- What needs to be done
Scan the entries below and return each line that contains "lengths".

Entries taken from a collection:
•••

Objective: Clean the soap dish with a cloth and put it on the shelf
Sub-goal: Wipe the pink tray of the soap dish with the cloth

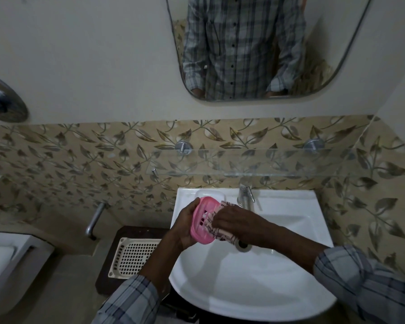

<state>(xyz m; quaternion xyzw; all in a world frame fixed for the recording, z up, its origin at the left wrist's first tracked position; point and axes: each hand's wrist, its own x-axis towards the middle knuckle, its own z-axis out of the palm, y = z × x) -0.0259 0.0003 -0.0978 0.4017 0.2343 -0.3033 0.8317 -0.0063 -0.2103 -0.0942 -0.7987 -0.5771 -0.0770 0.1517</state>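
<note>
The soap dish [200,215], pink and slotted, is held tilted over the rear left of the white sink [243,288], below the glass shelf [267,161], where it has not yet been put. Wiping looks to be the step in hand.

The dish is smooth plastic, held only by its left rim and back. A hard rub from the cloth [221,233] could twist it loose and drop it into the basin. On the lift, it might also knock the tap [244,195] or the shelf's clear front edge, which is easy to misjudge.

The left hand [185,228] wraps the dish from the left, fingers curled round its rim. The right hand [232,220] reaches across knuckles up, fingers bunched on the cloth and pressing it into the dish's hollow. In this dim light the thumb's place is unclear.
</note>
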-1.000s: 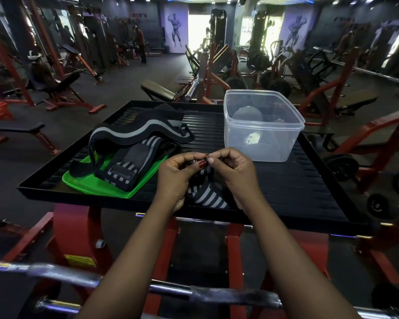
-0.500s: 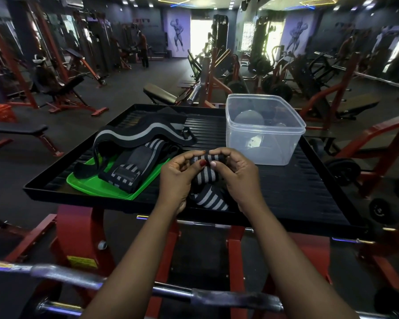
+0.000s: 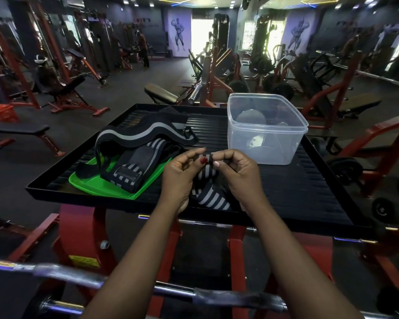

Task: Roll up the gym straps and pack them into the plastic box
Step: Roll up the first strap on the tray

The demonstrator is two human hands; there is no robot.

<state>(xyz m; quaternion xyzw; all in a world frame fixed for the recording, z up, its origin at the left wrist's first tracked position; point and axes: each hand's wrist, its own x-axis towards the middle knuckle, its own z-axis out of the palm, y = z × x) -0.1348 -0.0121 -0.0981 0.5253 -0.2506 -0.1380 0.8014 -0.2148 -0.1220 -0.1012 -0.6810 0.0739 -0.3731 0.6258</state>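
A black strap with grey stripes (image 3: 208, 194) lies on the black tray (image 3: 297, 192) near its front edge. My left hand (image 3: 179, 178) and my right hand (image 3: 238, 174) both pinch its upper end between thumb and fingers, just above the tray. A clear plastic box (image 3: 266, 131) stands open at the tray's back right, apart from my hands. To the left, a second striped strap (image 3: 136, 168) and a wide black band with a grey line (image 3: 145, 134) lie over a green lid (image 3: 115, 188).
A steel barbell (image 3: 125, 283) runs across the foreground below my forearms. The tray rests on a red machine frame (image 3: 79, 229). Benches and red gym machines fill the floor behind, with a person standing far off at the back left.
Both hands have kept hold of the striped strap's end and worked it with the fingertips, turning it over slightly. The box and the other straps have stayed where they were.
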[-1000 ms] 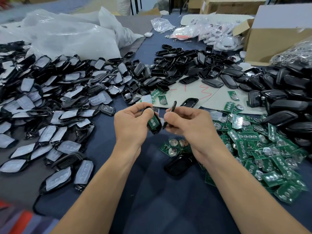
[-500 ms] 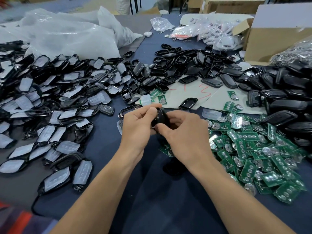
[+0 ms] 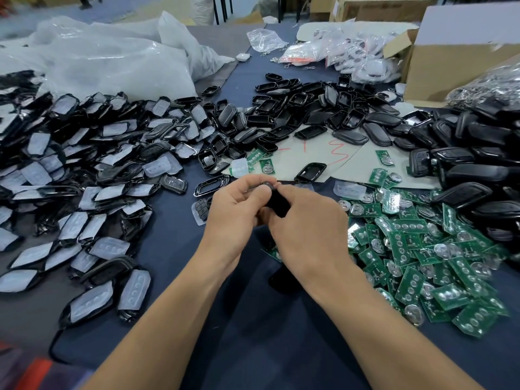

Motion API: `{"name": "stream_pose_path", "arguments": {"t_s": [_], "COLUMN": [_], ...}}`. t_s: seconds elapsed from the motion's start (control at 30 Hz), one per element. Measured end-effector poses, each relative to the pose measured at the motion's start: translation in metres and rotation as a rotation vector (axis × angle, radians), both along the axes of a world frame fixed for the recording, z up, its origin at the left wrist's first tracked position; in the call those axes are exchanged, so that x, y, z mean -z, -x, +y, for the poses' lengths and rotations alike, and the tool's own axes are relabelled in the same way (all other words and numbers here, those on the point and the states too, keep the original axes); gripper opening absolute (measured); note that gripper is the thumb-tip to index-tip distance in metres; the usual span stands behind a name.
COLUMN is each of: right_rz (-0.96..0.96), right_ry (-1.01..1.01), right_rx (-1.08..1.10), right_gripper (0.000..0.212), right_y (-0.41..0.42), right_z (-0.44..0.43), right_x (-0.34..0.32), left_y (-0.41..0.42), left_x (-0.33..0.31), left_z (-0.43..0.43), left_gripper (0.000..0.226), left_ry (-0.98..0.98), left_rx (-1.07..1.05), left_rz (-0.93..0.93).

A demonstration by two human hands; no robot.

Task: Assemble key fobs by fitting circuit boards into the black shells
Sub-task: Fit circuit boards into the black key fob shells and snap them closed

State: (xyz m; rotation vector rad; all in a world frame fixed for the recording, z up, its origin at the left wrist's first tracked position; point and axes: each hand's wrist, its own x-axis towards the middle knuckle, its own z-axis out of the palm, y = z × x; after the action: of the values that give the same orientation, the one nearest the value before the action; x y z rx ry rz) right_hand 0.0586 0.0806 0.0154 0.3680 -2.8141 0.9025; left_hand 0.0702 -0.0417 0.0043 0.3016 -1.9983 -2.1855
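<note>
Both hands met above the middle of the blue-covered table [image 3: 174, 249]: the left hand [image 3: 233, 218] and the right hand [image 3: 306, 229] together gripped one black shell [image 3: 277, 202], thumbs pressed at its upper end. A heap of green circuit boards [image 3: 427, 263] lay toward the table's right edge, black shells with white button pads [image 3: 84, 170] toward its left edge, and empty black shell halves [image 3: 309, 114] toward the far edge. A cardboard box [image 3: 455, 57] stood at the far right corner, clear plastic bags [image 3: 112, 57] at the far left
</note>
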Motion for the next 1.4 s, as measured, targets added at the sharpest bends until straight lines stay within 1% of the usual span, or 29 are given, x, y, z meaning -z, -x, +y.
{"name": "stream_pose_path", "arguments": {"t_s": [0.1, 0.17, 0.2, 0.27, 0.4, 0.47, 0.5, 0.6, 0.67, 0.73, 0.8, 0.87, 0.93, 1.0, 1.07, 1.1, 1.17, 1.2, 1.23, 1.3, 1.4], "right_rz": [0.009, 0.027, 0.016, -0.07, -0.377, -0.421, -0.402, -0.336, -0.342, -0.338, -0.285, -0.254, -0.241, -0.227, -0.225, -0.245, -0.352, -0.43, -0.515, -0.656, -0.751], "right_ry": [-0.08, -0.064, 0.014, 0.293, 0.795, 0.931, 0.946, 0.901, 0.884, 0.78, 0.606, 0.545, 0.549, 0.572, 0.62, 0.692, 0.924, 1.035, 1.131, 1.261, 1.361], "right_rx": [-0.03, -0.059, -0.077, -0.103, -0.108, -0.094, -0.086, -0.086, -0.085, -0.1, -0.139, -0.162, -0.155, -0.127, -0.121, -0.121, -0.099, -0.084, -0.071, -0.035, -0.004], "right_gripper": [0.025, 0.023, 0.025, 0.033, 0.024, 0.022, 0.023, 0.025, 0.023, 0.019, 0.017, 0.024, 0.039, 0.043, 0.04, 0.04, 0.038, 0.034, 0.026, 0.015, 0.016], "right_y": [0.0, -0.001, 0.0, 0.003, 0.018, 0.021, 0.022, 0.02, 0.02, 0.022, 0.023, 0.022, 0.021, 0.021, 0.02, 0.019, 0.018, 0.018, 0.017, 0.014, 0.01], "right_z": [-0.004, -0.004, -0.003, 0.001, 0.009, 0.011, 0.012, 0.014, 0.015, 0.017, 0.019, 0.021, 0.023, 0.024, 0.023, 0.022, 0.02, 0.019, 0.018, 0.013, 0.006], "right_x": [0.0, 0.003, 0.003, 0.005, 0.007, 0.006, 0.005, 0.004, 0.004, 0.004, 0.002, -0.001, -0.003, -0.004, -0.005, -0.006, -0.007, -0.007, -0.006, -0.004, -0.002], "left_y": [0.003, 0.004, 0.004, 0.005, 0.003, 0.003, 0.003, 0.002, 0.002, 0.001, 0.0, -0.001, 0.0, 0.001, 0.002, 0.002, 0.002, 0.003, 0.003, 0.002, 0.004], "left_x": [0.002, 0.004, 0.005, 0.005, 0.001, 0.001, 0.001, 0.002, 0.002, 0.002, 0.003, 0.003, 0.004, 0.005, 0.004, 0.004, 0.003, 0.004, 0.005, 0.005, 0.005], "left_z": [-0.002, -0.003, -0.004, -0.006, -0.009, -0.009, -0.009, -0.009, -0.009, -0.01, -0.011, -0.012, -0.013, -0.013, -0.012, -0.011, -0.011, -0.011, -0.01, -0.006, 0.001], "left_gripper": [0.029, 0.032, 0.033, 0.032, 0.029, 0.027, 0.026, 0.021, 0.019, 0.024, 0.034, 0.033, 0.023, 0.019, 0.017, 0.018, 0.026, 0.032, 0.032, 0.023, 0.022], "left_ry": [0.072, 0.099, 0.107, 0.091, 0.003, 0.004, 0.016, 0.092, 0.109, 0.154, 0.25, 0.303, 0.308, 0.286, 0.193, 0.127, 0.038, 0.024, 0.016, 0.003, -0.024], "left_rx": [-0.113, -0.179, -0.21, -0.252, -0.172, -0.139, -0.131, -0.095, -0.083, -0.095, -0.082, -0.07, -0.049, -0.028, -0.029, -0.029, -0.001, 0.024, 0.047, 0.054, -0.006], "left_rz": [-0.007, -0.002, 0.009, 0.055, 0.167, 0.18, 0.174, 0.127, 0.137, 0.177, 0.229, 0.255, 0.273, 0.267, 0.22, 0.178, 0.104, 0.094, 0.098, 0.117, 0.12]}}
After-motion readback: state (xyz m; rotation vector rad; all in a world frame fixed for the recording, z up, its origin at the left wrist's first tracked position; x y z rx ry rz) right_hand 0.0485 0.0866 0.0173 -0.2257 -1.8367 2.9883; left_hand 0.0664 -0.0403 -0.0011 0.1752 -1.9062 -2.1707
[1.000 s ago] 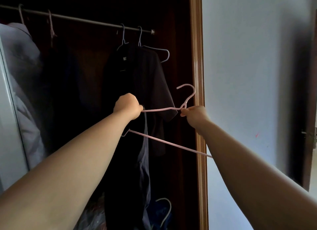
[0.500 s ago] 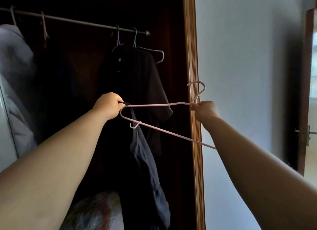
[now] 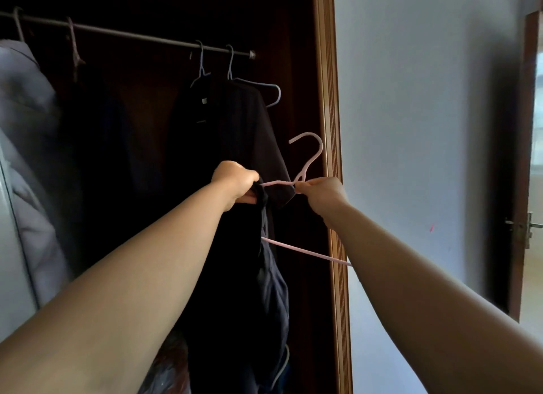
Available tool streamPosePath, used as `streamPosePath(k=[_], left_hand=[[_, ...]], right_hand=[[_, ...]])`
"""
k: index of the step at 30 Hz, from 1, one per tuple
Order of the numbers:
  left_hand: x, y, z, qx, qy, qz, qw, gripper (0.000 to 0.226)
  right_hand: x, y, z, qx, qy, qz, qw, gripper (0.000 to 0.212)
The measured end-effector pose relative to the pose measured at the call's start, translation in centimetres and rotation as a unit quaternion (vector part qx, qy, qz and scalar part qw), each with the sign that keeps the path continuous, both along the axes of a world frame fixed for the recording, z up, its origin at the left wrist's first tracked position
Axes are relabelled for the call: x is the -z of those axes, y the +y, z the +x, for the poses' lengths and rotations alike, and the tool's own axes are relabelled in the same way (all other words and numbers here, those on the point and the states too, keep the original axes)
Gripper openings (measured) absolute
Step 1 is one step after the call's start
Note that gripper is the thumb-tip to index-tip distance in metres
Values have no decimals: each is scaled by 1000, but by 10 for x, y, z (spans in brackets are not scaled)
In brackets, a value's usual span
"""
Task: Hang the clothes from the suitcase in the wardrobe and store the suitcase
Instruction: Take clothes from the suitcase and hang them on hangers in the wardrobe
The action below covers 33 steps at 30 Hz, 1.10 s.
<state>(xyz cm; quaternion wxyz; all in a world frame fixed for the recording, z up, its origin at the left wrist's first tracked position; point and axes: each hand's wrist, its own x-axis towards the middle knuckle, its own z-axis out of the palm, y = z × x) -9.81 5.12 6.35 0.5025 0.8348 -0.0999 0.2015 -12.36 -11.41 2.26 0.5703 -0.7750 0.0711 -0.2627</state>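
- Left hand (image 3: 235,185) grips dark garment (image 3: 264,290) on pink hanger (image 3: 313,161), now closer to right hand (image 3: 320,195) than before.
- Right hand pinches the hanger's neck.
- Garment droops at 6 o'clock; wardrobe rail (image 3: 132,36), 11 o'clock, unreached.

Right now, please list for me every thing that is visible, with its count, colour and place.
pink hanger: one, pink, held up before the open wardrobe, not on the rail
dark garment: one, dark navy, hanging down from the left hand
rail: one, grey metal, across the wardrobe top
hooks on the rail: four, two pinkish at left, two pale at right
dark shirt: one, near black, hanging at the rail's right end
pale garment: one, light grey, far left
wardrobe frame: one, brown wood, centre
wall: one, pale blue-grey, right
door: one, brown, far right edge
left hand: one, grips the dark garment
right hand: one, pinches the pink hanger below its hook
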Motion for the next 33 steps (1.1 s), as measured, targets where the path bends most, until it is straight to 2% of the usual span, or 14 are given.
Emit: streamPosePath(k=[4, 5, 6, 7, 9, 10, 11, 15, 18, 21, 24, 27, 29, 33], left_hand=[[-8, -20, -14, 179, 66, -75, 979, 15], [-9, -21, -14, 194, 70, -51, 977, 17], [-12, -20, -13, 168, 49, 14, 985, 19], [-14, -16, -7, 102, -3, 141, 985, 23], [-16, -7, -3, -64, -105, 380, 917, 36], [-16, -2, -3, -90, -125, 422, 893, 41], [-16, 2, 1, -73, -125, 421, 896, 43], [-9, 7, 9, 69, -104, 289, 949, 29], [-2, 9, 16, -4, -95, 264, 960, 26], [3, 13, 21, -57, -62, 183, 980, 28], [2, 12, 22, -53, -58, 121, 990, 32], [0, 6, 17, -18, -75, 87, 993, 27], [-3, 2, 14, 10, -90, 79, 993, 24], [-8, -5, 7, 58, -102, 54, 992, 31]], right_hand=[[1, 9, -1, -28, -21, 1, 999, 17], [1, 9, -1, -29, -27, 0, 999, 19], [0, 9, -2, -27, -32, -1, 999, 21], [-1, 8, -3, -27, -36, 1, 999, 21], [-4, 5, -4, -27, -43, 7, 999, 23], [-5, 3, -4, -25, -46, 9, 999, 24], [-6, 2, -5, -23, -50, 9, 998, 25], [-9, 0, -4, -28, -64, -3, 998, 23], [-7, -3, 3, 7, -96, -7, 995, 20], [-3, -12, 1, 58, -114, -77, 989, 19], [4, -15, -12, -49, 13, -121, 991, 23], [17, -12, -13, -95, 145, -166, 971, 37], [26, -10, -10, -113, 167, -154, 967, 43], [36, -6, -5, -90, 154, -217, 960, 25]])
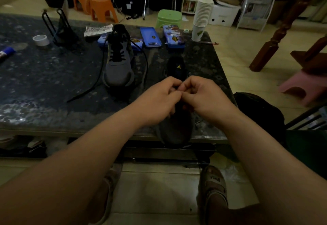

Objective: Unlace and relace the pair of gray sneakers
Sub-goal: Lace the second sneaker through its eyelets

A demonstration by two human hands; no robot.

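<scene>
L hand: curled, fingertips pinching at near sneaker lacing
R hand: same, touching L hand; lace itself too dark to see
near sneaker: worktop near edge, right side
far sneaker: farther back-left, black lace trailing loose

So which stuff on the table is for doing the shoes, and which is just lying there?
For the job: near sneaker, near lace pinched by left hand and right hand, far sneaker, loose black lace.
Lying about: tape roll, paper cups, blue tins, blue tube.
</scene>
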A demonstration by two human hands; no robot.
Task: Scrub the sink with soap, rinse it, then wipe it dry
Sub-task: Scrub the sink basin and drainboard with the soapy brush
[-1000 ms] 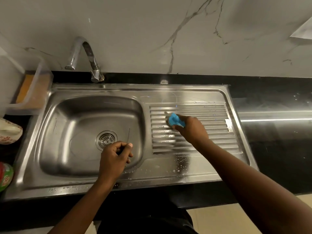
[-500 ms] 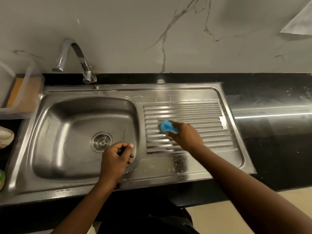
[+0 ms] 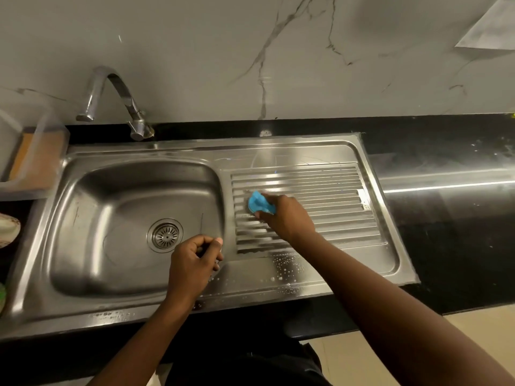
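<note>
A stainless steel sink with a round drain sits in a black counter, its ribbed drainboard to the right. My right hand grips a blue scrubber and presses it on the left part of the drainboard, where soapy smears lie on the ribs. My left hand hovers over the sink's front right corner, fingers curled, holding nothing I can see. Foam bubbles dot the flat steel in front of the drainboard.
A curved chrome tap stands behind the basin. A clear plastic tub with something orange inside sits at the left, with patterned items below it at the frame edge. Black counter stretches right, a marble wall behind.
My right hand with the blue scrubber has slid slightly left along the drainboard ribs. My left hand stays over the sink's front right corner. The camera has shifted a little.
</note>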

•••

- Expected output
Motion API: `{"name": "stream_pose_path", "arguments": {"t_s": [_], "COLUMN": [_], ...}}`. t_s: seconds elapsed from the motion's start (control at 30 Hz), one per element. Measured end-effector poses, each relative to the pose measured at the motion's start: translation in metres and rotation as a rotation vector (axis × angle, radians), both along the axes of a world frame fixed for the recording, z up, its origin at the left wrist's first tracked position; in the call those axes are exchanged, so that x, y, z mean -z, -x, +y, for the poses' lengths and rotations alike, and the tool's own axes are relabelled in the same way (all other words and numbers here, those on the point and the states too, keep the original axes); gripper opening absolute (measured); note that gripper is the thumb-tip to index-tip distance in metres; the usual span stands behind a name.
Axes are relabelled for the call: x is the -z of those axes, y the +y, z the +x, for the poses' lengths and rotations alike, and the tool's own axes are relabelled in the same way (all other words and numbers here, those on the point and the states too, keep the original axes)

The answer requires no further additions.